THE PROBLEM: Pictures should be left out while the data beneath this task is written out word for word.
━━━━━━━━━━
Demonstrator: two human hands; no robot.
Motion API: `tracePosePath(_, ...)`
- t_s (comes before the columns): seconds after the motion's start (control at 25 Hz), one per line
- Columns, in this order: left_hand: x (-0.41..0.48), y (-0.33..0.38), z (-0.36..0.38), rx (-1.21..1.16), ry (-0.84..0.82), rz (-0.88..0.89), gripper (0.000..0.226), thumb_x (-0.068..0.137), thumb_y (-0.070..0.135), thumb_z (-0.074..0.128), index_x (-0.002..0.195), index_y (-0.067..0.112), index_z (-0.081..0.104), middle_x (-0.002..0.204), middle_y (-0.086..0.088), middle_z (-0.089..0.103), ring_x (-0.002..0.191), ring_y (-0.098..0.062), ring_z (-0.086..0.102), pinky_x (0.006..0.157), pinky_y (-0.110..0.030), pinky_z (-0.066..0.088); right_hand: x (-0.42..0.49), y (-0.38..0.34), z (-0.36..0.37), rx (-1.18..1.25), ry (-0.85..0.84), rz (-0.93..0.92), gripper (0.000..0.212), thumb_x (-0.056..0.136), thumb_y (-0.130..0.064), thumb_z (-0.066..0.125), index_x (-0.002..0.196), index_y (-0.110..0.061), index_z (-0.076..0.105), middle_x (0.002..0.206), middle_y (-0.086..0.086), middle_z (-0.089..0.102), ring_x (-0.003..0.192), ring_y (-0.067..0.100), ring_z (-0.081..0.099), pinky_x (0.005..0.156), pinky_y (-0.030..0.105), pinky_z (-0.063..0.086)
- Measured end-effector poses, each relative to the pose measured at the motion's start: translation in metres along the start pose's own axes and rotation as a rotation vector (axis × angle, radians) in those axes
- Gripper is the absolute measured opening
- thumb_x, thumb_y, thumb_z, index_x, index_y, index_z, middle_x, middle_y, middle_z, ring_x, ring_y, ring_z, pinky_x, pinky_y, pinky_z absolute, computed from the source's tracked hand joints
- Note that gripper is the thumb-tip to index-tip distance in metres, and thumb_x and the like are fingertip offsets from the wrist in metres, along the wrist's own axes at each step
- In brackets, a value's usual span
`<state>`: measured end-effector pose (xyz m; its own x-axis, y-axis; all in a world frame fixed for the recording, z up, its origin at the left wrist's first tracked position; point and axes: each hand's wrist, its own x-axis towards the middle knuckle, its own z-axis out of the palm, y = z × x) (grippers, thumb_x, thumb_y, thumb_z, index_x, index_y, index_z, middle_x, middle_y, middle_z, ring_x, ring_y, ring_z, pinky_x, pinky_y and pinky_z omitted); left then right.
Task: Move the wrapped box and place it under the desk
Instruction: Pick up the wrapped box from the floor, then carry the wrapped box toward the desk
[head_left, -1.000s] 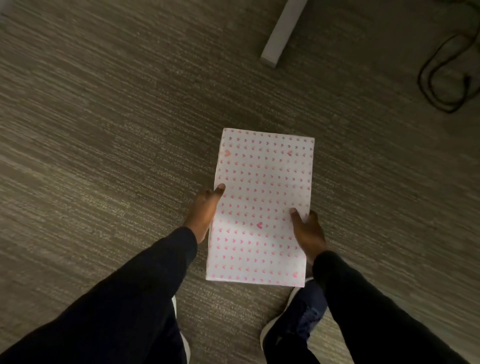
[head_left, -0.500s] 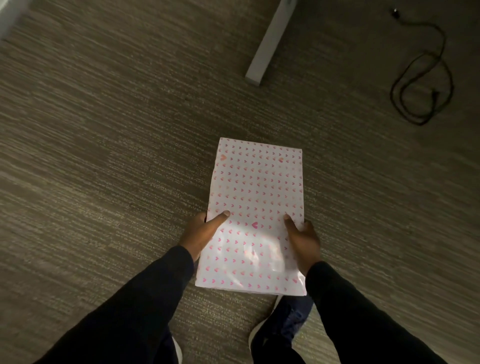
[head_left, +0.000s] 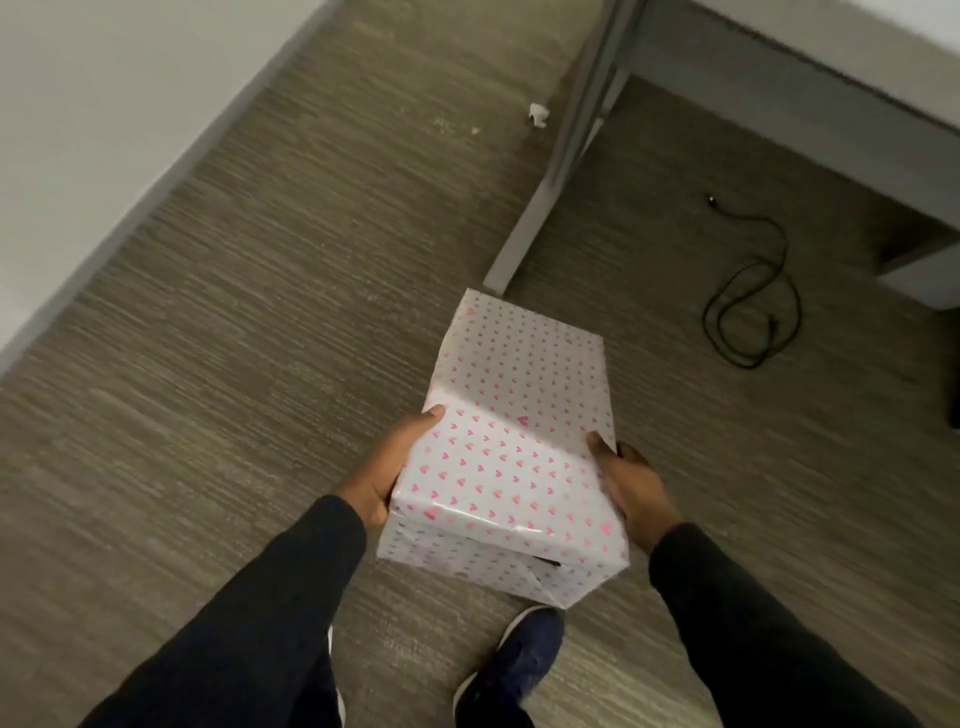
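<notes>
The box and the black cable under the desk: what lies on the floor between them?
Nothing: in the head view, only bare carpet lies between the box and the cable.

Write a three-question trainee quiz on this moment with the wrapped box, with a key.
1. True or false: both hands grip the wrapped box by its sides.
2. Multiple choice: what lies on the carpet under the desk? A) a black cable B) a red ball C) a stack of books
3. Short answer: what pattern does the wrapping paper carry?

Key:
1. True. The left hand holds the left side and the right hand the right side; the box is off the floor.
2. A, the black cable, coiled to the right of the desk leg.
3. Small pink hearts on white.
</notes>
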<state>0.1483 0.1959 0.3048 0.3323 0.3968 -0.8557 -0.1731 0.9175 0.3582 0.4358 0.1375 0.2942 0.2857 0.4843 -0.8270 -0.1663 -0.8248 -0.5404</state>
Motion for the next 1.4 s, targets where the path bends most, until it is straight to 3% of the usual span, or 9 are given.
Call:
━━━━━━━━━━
RESULT BELOW:
Demonstrator: two human hands; no robot.
Motion API: `tracePosePath(_, ...)`
- t_s (comes before the columns): seconds after the motion's start (control at 25 Hz), one per line
- Columns, in this order: left_hand: x (-0.41..0.48), y (-0.33..0.38), z (-0.36..0.38), rx (-1.21..1.16), ry (-0.84..0.82), rz (-0.88..0.89), gripper (0.000..0.226), thumb_x (-0.068..0.137), thumb_y (-0.070..0.135), thumb_z (-0.074..0.128), index_x (-0.002..0.195), index_y (-0.067..0.112), index_z (-0.081..0.104), middle_x (-0.002..0.204), middle_y (-0.086..0.088), middle_z (-0.089..0.103), ring_x (-0.002..0.191), ring_y (-0.098..0.062), ring_z (-0.086..0.102), pinky_x (0.006..0.157), pinky_y (-0.110..0.030), pinky_z (-0.066..0.088); right_hand: x (-0.42..0.49), y (-0.38..0.34), z (-0.36..0.37), rx (-1.18..1.25), ry (-0.85..0.84), rz (-0.93..0.92), gripper (0.000..0.212), thumb_x (-0.056..0.136), thumb_y (-0.130..0.064), thumb_z (-0.066..0.125), index_x (-0.002..0.196), index_y (-0.110..0.061), index_z (-0.076..0.105), middle_x (0.002..0.206), middle_y (-0.086..0.086), middle_z (-0.089..0.102), ring_x (-0.003..0.192), ring_y (-0.067..0.100), ring_z (-0.081..0.099), pinky_x (0.005..0.156), pinky_y (-0.030..0.105), pinky_z (-0.063..0.086)
- Measured end-effector poses, each relative to the pose measured at the motion's start: translation in metres along the start pose's own axes and rotation as a rotation vector (axis × angle, radians) in those axes
- Gripper is the absolute measured opening
- thumb_x, thumb_y, thumb_z, index_x, index_y, index_z, middle_x, middle_y, middle_z, ring_x, ring_y, ring_z, pinky_x, pinky_y, pinky_z absolute, computed from the source's tracked hand joints
- Note that gripper is the thumb-tip to index-tip distance in metres, and thumb_x and the like are fingertip offsets from the wrist in metres, along the wrist's own axes at each step
- In brackets, a value's usual span
`<state>`: measured end-effector pose (xyz m; its own x-axis, y-axis; all in a world frame fixed for the recording, z up, its origin at the left wrist's first tracked position; point and axes: each hand's wrist, its own x-axis towards the middle knuckle, its own z-axis out of the palm, y = z × x) (grippers, thumb_x, thumb_y, thumb_z, index_x, index_y, index_z, middle_x, middle_y, middle_z, ring_x, ring_y, ring_z, pinky_x, pinky_y and pinky_z omitted); left then right.
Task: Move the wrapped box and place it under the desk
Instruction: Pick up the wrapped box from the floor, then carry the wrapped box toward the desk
[head_left, -1.000s] 
[head_left, -0.500s] 
[head_left, +0.000s] 
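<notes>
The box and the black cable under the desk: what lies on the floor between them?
Nothing: in the head view, only bare carpet lies between the box and the cable.

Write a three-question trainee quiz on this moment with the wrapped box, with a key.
1. True or false: both hands grip the wrapped box by its sides.
2. Multiple choice: what lies on the carpet under the desk? A) a black cable B) a red ball C) a stack of books
3. Short answer: what pattern does the wrapping paper carry?

Key:
1. True. The left hand holds the left side and the right hand the right side; the box is off the floor.
2. A, the black cable, coiled to the right of the desk leg.
3. Small pink hearts on white.
</notes>
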<state>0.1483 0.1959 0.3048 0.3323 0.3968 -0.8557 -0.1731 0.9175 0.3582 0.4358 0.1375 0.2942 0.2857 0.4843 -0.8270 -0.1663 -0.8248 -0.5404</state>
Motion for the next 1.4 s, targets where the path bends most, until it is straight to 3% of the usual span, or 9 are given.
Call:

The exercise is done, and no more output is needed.